Von da an wurden wir beide jeden Tag untersucht. Wir haben uns so gut aufgehoben gefühlt. Nach 1 Woche, am 16.03.2006, als wir dann am Ende der 31. ten Schwangerschaftswoche angekommen waren, kam bei der Untersuchung raus, dass ich in der letzten Woche nicht mehr gewachsen war und die Versorgung über die NS-Arterie hatte sich verschlimmert. Ehe wir uns versahen, dank der guten und schnellen Zusammenarbeit der Ärzte, landeten wir beide ruckzuck im Kreißsaal. Wir hatten nicht mal Zeit Papi anzurufen, der aber wie von der Tarantel gestochen angerast kam, weil er auf der Arbeit plötzlich ein merkwürdiges Gefühl bekam, dass etwas nicht stimmte und da stand er auf einmal im Raum, während Mami über die Risiken des Kaiserschnitts aufgeklärt wurde und plötzlich hieß es nicht mehr, wir warten bis zum 17.03. sondern ich sollte sofort geholt werden. Ich weiß nicht, was die meinten, ich habe nur mitgekriegt wie Mami geweint hat. Alles ging so schnell und das war wohl auch mein Glück.
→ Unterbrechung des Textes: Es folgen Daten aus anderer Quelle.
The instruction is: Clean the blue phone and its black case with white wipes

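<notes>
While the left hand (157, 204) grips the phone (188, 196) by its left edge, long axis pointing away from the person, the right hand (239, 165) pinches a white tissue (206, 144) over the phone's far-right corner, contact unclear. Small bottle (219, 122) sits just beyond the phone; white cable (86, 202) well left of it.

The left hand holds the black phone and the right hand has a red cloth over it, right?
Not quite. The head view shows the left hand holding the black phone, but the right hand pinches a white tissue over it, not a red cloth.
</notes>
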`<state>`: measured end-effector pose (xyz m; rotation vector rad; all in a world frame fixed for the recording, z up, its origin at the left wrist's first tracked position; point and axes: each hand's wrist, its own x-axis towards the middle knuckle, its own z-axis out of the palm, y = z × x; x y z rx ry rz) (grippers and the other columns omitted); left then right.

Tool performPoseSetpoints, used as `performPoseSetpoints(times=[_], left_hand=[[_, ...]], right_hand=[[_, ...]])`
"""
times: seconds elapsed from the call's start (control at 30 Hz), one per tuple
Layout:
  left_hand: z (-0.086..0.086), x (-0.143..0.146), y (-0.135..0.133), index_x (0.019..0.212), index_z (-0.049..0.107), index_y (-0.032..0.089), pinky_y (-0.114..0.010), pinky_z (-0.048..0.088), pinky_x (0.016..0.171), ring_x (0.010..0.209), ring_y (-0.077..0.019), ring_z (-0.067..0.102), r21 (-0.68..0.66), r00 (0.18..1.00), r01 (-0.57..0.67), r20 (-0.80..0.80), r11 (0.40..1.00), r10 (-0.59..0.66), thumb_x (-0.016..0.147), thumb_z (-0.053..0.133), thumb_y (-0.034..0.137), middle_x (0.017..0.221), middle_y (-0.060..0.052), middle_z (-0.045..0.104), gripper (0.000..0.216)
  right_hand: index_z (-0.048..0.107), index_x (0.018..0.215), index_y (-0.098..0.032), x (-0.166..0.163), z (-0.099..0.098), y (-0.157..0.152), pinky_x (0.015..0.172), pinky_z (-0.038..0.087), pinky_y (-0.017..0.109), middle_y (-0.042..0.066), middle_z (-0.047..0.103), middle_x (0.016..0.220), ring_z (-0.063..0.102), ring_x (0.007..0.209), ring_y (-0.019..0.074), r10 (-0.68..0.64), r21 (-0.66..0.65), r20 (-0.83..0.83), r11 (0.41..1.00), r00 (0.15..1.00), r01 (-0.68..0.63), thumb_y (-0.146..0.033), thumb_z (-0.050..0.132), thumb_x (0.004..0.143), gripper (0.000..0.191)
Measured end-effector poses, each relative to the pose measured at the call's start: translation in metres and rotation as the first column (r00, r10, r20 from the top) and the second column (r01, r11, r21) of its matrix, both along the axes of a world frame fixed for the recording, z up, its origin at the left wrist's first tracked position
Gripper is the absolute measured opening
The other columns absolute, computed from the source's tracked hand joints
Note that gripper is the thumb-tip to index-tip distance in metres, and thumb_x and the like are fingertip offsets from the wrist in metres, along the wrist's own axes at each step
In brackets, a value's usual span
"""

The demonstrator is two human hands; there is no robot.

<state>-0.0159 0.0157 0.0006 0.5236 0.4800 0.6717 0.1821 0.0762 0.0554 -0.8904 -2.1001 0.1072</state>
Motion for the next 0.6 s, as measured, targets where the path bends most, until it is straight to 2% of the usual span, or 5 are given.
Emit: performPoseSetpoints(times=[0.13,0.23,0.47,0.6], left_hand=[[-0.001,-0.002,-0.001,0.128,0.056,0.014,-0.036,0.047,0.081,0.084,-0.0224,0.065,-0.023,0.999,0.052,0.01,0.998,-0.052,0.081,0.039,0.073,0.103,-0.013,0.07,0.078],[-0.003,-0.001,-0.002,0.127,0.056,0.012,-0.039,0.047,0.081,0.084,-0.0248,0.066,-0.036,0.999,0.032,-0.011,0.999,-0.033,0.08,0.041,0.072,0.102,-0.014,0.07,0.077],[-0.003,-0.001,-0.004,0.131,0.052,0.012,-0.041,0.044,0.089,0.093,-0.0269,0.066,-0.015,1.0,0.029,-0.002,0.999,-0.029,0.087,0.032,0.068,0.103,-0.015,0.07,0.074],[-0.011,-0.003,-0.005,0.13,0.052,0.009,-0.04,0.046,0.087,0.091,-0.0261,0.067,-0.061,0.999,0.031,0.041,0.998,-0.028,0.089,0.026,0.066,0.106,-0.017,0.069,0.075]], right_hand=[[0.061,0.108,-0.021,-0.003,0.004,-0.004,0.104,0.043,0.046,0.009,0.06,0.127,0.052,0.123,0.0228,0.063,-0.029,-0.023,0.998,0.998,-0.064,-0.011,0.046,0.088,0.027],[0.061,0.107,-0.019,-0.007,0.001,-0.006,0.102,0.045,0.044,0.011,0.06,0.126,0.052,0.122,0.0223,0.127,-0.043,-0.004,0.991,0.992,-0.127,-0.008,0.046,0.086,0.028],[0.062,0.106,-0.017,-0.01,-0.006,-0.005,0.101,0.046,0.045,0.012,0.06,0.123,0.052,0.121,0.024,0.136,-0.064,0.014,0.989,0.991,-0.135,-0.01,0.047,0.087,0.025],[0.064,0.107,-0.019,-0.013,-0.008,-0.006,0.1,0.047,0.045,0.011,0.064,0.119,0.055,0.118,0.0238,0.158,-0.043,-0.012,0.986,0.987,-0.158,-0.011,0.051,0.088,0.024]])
Am stolzesten sind wir auf meinen Papi, der bei der OP dabei war und sich super gehalten hat, denn er kippt eigentlich schon um, wenn man das Wort "Blut" auch nur ausspricht ;-). Er war so toll und hat Mami unendlich viel geholfen dadurch. DANKE PAPI!!!
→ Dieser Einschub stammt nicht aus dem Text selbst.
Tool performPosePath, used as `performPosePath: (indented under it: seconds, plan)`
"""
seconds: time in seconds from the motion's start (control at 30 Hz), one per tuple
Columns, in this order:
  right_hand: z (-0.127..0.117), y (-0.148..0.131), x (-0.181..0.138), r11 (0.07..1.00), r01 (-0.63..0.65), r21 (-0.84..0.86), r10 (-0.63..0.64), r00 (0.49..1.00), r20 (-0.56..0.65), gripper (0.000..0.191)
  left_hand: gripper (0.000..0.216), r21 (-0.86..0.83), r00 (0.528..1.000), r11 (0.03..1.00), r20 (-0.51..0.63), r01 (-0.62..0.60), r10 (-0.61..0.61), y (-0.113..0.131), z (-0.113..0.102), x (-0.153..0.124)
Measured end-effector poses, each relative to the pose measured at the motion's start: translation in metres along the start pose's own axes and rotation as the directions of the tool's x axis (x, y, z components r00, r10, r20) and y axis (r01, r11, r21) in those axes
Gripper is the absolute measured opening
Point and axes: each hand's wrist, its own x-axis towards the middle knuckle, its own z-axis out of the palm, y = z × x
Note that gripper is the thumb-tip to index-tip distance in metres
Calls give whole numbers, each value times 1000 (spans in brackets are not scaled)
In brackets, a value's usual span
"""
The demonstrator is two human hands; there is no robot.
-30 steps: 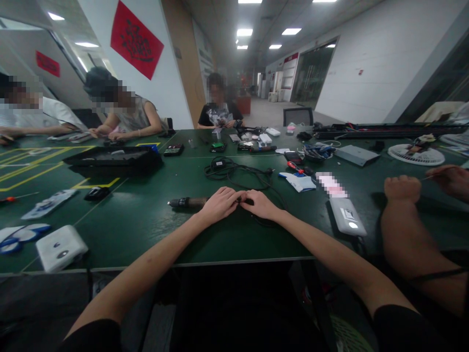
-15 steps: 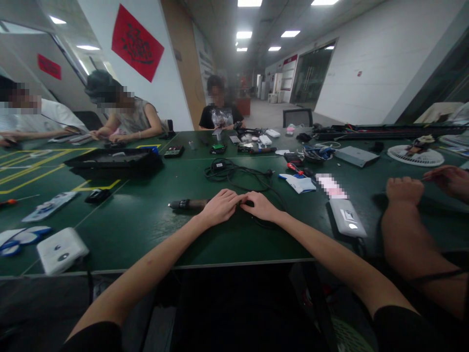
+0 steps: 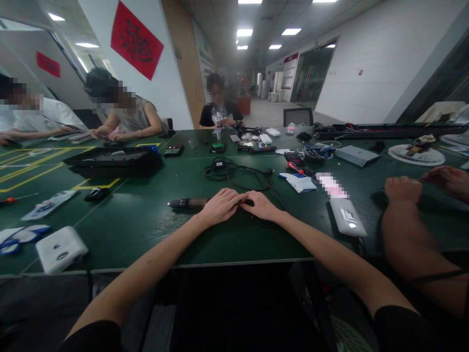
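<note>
My left hand [image 3: 219, 207] lies palm down over the handle of a dark rod-shaped tool [image 3: 186, 203] on the green table [image 3: 146, 220]; the tool's metal tip points left. My right hand [image 3: 261, 206] rests beside it, fingertips meeting the left hand's at a small dark part between them. Both hands have fingers curled together over that part, and what they pinch is hidden. A black cable [image 3: 238, 172] coils just beyond the hands.
A white device [image 3: 61, 248] sits near the front left edge and a grey one [image 3: 347, 217] to my right. A co-worker's forearm and fist [image 3: 403, 189] rest at the right. A black tray [image 3: 113, 160] and other people sit farther back.
</note>
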Motion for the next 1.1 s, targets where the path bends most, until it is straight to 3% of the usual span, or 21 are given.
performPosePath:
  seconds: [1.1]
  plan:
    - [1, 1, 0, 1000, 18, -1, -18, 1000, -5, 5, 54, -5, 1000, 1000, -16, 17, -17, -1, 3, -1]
Ich war noch im warmen Bauch von Mami, als ich plötzlich rausgerissen wurde, da hab ich erst mal `nen Mords-Protest-Brüller losgelassen und schon hörte ich sie wieder weinen, aber diesmal vor Glück.
Wisst Ihr was passiert war? Ich habe mir die Nabelschnur um den Hals gewickelt und davor hatte Mami in der SS auch Angst, denn sie hatte damals schon ein Gefühl, dass etwas nicht stimmt und ich das machen könnte, das hat sie nämlich auch gemacht bei ihrer Geburt.

Da war ich nun:                         Aus dem Bauch, mitten ins Herz!

 

Natürlich geht` s noch weiter, der beste Teil kommt noch:

 

Das ist die Fortsetzung von "Über mich" :

Nun bin ich also auf dieser Erde !!!
das erste was ich hier gemacht habe war mal "brüllen", denn erst war es kuschelig warm und dunkel in dieser Flüssigkeit und alles schmeckte nach Apfelsaft ;-) (ich glaube ich schwamm 8 Monate im Apfelsaft) und plötzlich ist es ganz doll hell und eisig kalt und man reißt mich da raus, das war schon hart.
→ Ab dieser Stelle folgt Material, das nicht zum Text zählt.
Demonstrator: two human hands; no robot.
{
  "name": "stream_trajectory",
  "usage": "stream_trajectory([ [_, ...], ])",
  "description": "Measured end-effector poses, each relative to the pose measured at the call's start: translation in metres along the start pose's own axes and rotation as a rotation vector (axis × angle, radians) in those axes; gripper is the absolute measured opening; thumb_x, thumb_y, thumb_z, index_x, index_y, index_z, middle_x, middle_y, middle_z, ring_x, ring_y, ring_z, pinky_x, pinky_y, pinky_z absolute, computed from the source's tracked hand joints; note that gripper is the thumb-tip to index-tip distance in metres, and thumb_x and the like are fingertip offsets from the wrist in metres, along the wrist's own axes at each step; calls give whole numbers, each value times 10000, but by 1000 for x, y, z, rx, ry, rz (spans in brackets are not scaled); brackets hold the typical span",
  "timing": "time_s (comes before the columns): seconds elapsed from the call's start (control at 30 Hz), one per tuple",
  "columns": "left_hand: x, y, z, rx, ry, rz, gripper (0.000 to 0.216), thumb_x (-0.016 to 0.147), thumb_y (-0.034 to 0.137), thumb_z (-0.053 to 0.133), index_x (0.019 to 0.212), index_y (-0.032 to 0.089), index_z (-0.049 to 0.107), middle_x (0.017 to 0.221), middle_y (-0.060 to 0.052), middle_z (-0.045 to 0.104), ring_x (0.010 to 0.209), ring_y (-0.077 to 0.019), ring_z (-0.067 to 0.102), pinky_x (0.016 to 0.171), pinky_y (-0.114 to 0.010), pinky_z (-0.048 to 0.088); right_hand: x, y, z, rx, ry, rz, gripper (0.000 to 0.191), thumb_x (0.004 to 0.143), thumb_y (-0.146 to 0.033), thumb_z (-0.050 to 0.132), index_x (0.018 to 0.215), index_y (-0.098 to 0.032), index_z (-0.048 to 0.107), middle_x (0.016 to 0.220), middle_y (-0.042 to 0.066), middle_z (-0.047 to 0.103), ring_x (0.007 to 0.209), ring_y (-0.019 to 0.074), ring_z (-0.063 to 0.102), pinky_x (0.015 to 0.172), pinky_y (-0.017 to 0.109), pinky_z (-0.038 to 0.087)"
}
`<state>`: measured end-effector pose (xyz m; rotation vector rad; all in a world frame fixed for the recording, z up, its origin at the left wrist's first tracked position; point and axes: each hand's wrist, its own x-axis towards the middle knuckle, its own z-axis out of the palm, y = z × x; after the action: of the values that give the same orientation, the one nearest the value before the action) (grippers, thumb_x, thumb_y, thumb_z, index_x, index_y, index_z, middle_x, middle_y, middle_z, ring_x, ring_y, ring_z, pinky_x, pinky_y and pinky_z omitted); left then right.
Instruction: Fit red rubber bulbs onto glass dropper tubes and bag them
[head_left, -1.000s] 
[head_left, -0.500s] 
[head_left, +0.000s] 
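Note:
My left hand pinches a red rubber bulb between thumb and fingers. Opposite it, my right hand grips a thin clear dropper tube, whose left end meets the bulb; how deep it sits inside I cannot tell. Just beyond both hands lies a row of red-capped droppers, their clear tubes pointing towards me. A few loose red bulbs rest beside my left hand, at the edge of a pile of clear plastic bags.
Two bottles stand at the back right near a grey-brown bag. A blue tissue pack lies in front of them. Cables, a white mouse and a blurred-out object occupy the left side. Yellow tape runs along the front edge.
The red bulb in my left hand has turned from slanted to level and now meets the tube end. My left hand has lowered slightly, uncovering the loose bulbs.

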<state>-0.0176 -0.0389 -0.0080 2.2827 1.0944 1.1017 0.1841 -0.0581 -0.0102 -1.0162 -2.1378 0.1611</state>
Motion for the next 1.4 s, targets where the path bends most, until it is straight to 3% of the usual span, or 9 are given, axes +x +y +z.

Ich wurde sofort weggebracht wo noch mehr Menschen um mich rum standen, aber nirgendwo war die Stimme meiner Mami, bis ich auf einmal meinen Papi zu hören glaubte und als ich spürte wie seine Finger mich berührten, habe ich sofort zugegrabscht, damit er ja nicht wieder geht und ich alleine bin.
Papi habe ich damit sofort um meine Finger gewickelt (im wahrsten Sinne des Wortes). Er ist ganz stolz und aufgeregt durch die Gegend gerannt ;-) ....ICH....40cm klein und so eine Wirkung auf einen erwachsenen Mann....ich sag Euch.... *ggggggggggggg*.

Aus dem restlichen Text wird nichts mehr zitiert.